Question: A general manager removed the neon from the clock on top of the Vancouver Block in 1998. Who put the neon back on the clock in 2000? — from regular poster Bobbie Bees

Answer: Oh, what a delightful trail of breadcrumbs this set out for me, with a surprise ending. Follow along, dear readers, and you’ll understand by the end why this was so much fun for me.

I started off by phoning one of the city’s handful of crack local historians, John Atkin at city hall,co-author of the blog Changing City, leader of city historical walks and much more. What John told me was that the Vancouver Block, the white building near the southwest corner of Georgia and Granville, had had the neon removed when the property owners decided to take it back to the original look during a refurbishment. But, he said, there were so many complaints from the public that they later decided to put it back on.

Hmm, I thought, seems like a good explanation to me. Okay, my work here is done.

But, said John, you should check with the foundation that owns the building. They would know more.

Google brought me to the Lotte and John Hecht Memorial Foundation. The human who answered the phone there passed me on to the company that actually manages the property, Equitable Real Estate, which has a lovely old picture of the building on its website.
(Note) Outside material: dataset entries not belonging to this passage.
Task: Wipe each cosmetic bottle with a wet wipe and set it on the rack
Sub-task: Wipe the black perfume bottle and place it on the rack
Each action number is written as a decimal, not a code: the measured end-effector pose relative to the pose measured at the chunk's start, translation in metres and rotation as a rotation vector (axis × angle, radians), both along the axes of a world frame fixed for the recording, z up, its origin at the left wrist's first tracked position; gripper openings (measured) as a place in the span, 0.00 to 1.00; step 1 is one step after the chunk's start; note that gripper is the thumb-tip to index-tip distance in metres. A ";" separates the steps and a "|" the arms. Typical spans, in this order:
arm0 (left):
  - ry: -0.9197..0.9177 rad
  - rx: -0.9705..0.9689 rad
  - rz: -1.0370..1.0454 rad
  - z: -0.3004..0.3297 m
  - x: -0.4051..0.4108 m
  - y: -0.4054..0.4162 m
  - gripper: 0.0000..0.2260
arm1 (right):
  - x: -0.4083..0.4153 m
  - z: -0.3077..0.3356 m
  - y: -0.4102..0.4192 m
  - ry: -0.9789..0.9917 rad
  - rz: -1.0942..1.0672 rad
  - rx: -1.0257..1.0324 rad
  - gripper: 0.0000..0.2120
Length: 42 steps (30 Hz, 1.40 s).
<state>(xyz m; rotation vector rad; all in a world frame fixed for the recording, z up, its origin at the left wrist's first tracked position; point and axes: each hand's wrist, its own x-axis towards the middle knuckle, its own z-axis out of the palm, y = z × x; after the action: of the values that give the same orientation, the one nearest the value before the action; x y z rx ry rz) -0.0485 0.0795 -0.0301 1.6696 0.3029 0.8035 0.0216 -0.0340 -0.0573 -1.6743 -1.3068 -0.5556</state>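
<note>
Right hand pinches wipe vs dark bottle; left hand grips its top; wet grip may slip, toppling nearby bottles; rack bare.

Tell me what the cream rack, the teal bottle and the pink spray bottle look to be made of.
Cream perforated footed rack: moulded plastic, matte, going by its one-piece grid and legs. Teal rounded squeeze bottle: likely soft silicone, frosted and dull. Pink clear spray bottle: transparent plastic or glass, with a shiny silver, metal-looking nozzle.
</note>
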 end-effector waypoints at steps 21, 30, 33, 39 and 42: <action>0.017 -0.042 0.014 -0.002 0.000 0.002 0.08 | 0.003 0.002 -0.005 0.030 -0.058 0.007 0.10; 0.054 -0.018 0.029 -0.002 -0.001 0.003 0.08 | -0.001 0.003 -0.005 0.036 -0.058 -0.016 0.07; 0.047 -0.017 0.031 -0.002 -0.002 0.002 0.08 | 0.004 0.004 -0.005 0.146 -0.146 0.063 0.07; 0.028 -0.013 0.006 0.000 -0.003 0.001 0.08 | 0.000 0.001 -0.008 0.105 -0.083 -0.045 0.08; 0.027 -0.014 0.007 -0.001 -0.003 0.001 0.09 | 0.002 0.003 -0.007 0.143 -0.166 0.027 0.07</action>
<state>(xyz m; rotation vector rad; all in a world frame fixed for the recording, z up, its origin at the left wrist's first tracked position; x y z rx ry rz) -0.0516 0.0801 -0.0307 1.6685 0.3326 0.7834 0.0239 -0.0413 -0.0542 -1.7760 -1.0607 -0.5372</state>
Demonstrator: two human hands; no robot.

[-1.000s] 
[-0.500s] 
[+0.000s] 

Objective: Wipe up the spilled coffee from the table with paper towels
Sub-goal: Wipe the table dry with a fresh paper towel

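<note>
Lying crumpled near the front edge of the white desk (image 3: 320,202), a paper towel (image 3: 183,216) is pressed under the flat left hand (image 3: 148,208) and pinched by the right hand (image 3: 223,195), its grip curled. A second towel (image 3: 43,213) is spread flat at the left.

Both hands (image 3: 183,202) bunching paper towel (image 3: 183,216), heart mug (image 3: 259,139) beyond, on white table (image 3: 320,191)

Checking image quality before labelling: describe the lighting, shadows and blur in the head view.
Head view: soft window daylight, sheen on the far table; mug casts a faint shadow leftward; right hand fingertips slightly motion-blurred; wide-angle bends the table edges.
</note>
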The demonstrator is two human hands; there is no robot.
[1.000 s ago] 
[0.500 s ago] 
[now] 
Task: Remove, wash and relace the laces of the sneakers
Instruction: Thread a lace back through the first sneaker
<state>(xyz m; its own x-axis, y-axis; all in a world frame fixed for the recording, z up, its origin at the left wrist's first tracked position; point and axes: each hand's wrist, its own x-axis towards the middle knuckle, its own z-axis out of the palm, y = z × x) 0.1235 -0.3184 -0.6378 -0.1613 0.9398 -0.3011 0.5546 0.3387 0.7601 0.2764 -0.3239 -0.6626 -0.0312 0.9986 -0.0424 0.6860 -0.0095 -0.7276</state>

Within a couple of hours, the president, Mark Rahal, had phoned me back to answer my question. The man who was the maintenance engineer at the building in those years, a Robert Gill, had been very interested in the building’s history. He even used to do tours. Mark thought it was Robert had pushed to get the neon back. He had certainly done a lot of research on the building and found out information about the neon that a senior manager had then used.

Mark checked with Robert, no longer at Equitable, who said the only thing that went wrong was that the neon colours got reversed when the neon was restored, with pink where there used to be blue and vice versa.

But Mark said I should check with the guy who had been the vice-president, commercial, at Equitable at the time.

Who would that be? Alex Tsakumis.

So I called my old friend Alex. Yes, he said, he got the neon put back on. The company had had it taken off because it was too expensive, before Alex got there. When he arrived, Equitable was in some kind of deep freeze with the city that Alex wanted to fix. So he looked around for something that would make the city happy and hit upon restoring the neon, since there was a big push on then at the city to restore Granville to its former glory.

“Robert did a super job. He changed the way we dealt with the city.”

And where is Robert now? Well, as it turns out, Robert has changed his name, along with his job. People on this blog know him better as … Bobbie Bees.

And that, my friends, is the end of the story … for now. I’ll be back next Monday with another question and answer.